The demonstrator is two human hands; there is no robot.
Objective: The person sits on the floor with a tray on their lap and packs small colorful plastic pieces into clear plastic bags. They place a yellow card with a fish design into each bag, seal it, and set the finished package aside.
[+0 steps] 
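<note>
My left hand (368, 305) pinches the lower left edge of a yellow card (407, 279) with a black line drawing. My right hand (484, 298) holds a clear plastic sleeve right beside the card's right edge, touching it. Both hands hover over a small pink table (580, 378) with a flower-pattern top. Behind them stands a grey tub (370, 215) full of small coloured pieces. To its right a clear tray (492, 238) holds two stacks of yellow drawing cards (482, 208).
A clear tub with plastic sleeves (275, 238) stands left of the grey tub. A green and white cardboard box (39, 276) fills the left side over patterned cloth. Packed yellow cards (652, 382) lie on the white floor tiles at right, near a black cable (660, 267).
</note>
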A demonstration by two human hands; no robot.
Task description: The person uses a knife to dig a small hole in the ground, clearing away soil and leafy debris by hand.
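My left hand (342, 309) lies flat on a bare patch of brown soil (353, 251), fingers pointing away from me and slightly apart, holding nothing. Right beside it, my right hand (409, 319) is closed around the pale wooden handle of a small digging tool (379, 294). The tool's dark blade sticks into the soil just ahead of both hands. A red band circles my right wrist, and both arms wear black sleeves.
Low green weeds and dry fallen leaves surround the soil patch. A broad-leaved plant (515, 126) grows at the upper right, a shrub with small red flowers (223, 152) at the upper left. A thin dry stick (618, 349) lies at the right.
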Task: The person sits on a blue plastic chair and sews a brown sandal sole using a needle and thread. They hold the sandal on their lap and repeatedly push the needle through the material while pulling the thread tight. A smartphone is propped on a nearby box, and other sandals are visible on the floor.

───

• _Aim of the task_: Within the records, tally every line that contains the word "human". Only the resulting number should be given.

• _Exercise result_: 2